▶ What to produce: Once you find the line with "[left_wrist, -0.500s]" in the entries below, print it and each line after it up to and including the line with "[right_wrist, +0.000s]", exactly, without pictures.

▶ Records supplied:
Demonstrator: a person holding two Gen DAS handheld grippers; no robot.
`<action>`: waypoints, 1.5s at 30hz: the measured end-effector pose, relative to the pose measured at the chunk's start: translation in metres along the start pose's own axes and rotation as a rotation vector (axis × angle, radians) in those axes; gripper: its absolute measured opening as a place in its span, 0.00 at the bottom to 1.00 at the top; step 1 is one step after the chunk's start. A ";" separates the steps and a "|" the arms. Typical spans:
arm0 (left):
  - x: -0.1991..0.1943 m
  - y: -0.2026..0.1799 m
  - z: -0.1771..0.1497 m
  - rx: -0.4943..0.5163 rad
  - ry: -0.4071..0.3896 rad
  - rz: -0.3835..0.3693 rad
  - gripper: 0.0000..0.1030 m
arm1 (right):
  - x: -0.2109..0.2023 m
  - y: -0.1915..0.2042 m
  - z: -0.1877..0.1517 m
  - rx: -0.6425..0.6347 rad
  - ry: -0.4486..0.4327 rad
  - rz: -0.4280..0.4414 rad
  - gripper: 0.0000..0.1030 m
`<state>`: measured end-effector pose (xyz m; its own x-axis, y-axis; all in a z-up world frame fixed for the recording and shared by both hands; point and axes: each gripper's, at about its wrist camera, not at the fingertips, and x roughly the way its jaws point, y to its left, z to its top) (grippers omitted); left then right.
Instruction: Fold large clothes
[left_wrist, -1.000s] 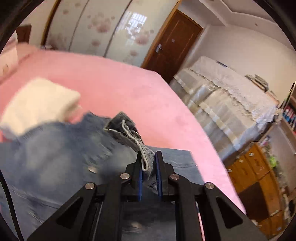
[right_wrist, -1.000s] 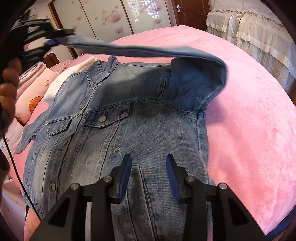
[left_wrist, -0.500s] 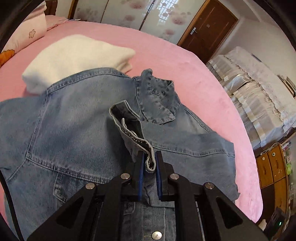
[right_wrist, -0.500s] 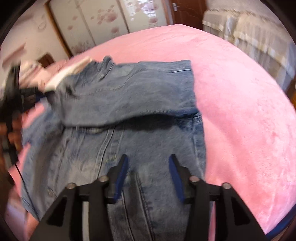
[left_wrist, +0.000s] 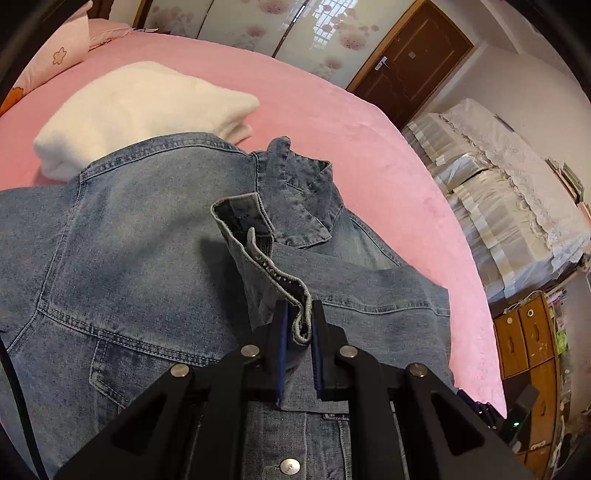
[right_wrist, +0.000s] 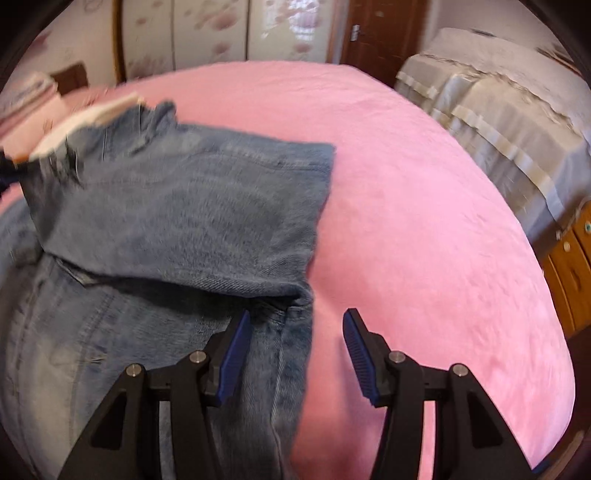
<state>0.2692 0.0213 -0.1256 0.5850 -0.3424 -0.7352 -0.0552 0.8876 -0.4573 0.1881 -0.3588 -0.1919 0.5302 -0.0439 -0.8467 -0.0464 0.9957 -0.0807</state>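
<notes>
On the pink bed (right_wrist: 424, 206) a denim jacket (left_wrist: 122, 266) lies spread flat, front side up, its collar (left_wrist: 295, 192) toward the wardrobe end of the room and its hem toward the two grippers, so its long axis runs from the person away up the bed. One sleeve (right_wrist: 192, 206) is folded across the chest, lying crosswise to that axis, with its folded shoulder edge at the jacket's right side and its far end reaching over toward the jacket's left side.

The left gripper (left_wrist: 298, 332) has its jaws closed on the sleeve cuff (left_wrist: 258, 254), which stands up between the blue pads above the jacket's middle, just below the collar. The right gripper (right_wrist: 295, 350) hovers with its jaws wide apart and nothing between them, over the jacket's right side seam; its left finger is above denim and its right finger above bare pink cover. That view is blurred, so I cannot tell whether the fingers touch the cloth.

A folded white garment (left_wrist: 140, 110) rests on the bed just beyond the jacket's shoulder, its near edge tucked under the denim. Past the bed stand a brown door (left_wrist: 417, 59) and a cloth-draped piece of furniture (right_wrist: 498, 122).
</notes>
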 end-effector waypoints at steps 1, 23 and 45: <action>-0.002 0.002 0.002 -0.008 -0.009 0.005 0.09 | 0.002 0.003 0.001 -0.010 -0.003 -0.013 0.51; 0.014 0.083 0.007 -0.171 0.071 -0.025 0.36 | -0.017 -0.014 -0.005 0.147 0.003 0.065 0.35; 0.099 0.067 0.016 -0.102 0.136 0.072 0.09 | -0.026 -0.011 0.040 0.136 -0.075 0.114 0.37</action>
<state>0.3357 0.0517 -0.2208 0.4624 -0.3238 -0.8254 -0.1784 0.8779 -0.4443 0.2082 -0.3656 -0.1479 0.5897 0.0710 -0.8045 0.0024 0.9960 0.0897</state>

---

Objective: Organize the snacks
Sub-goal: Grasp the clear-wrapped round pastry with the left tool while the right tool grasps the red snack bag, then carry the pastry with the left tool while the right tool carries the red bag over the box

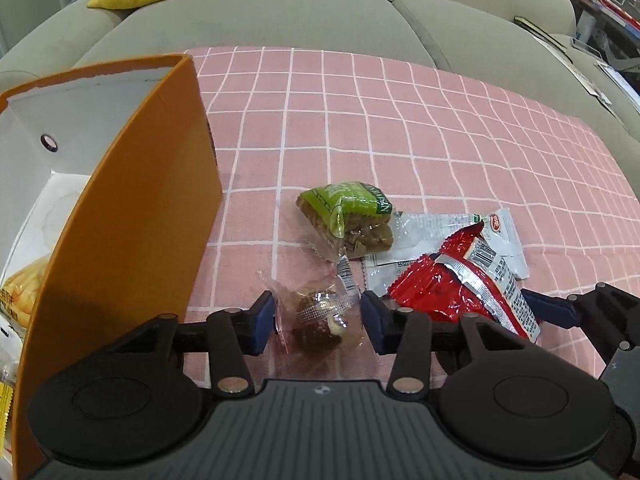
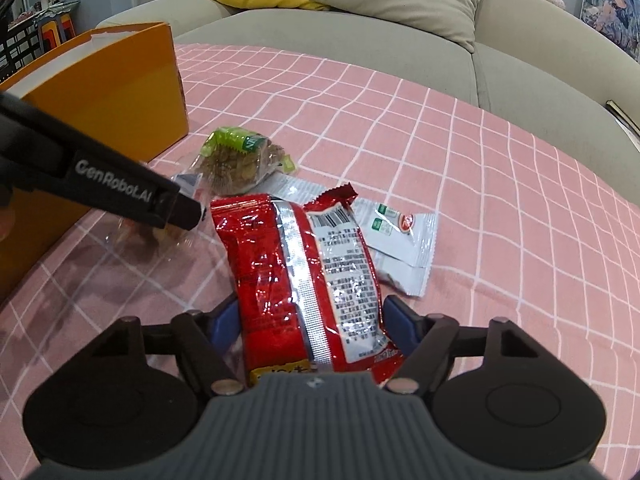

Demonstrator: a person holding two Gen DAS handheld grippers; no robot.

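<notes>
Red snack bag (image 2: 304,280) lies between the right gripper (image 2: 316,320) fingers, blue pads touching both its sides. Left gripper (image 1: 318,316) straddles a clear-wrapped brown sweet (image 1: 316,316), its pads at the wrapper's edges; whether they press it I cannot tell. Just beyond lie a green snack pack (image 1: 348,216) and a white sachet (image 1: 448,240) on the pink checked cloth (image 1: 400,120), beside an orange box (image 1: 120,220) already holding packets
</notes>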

▶ Output for this task:
[left_wrist, -0.500s] 
[right_wrist, -0.500s] 
[left_wrist, +0.000s] 
[right_wrist, +0.000s] 

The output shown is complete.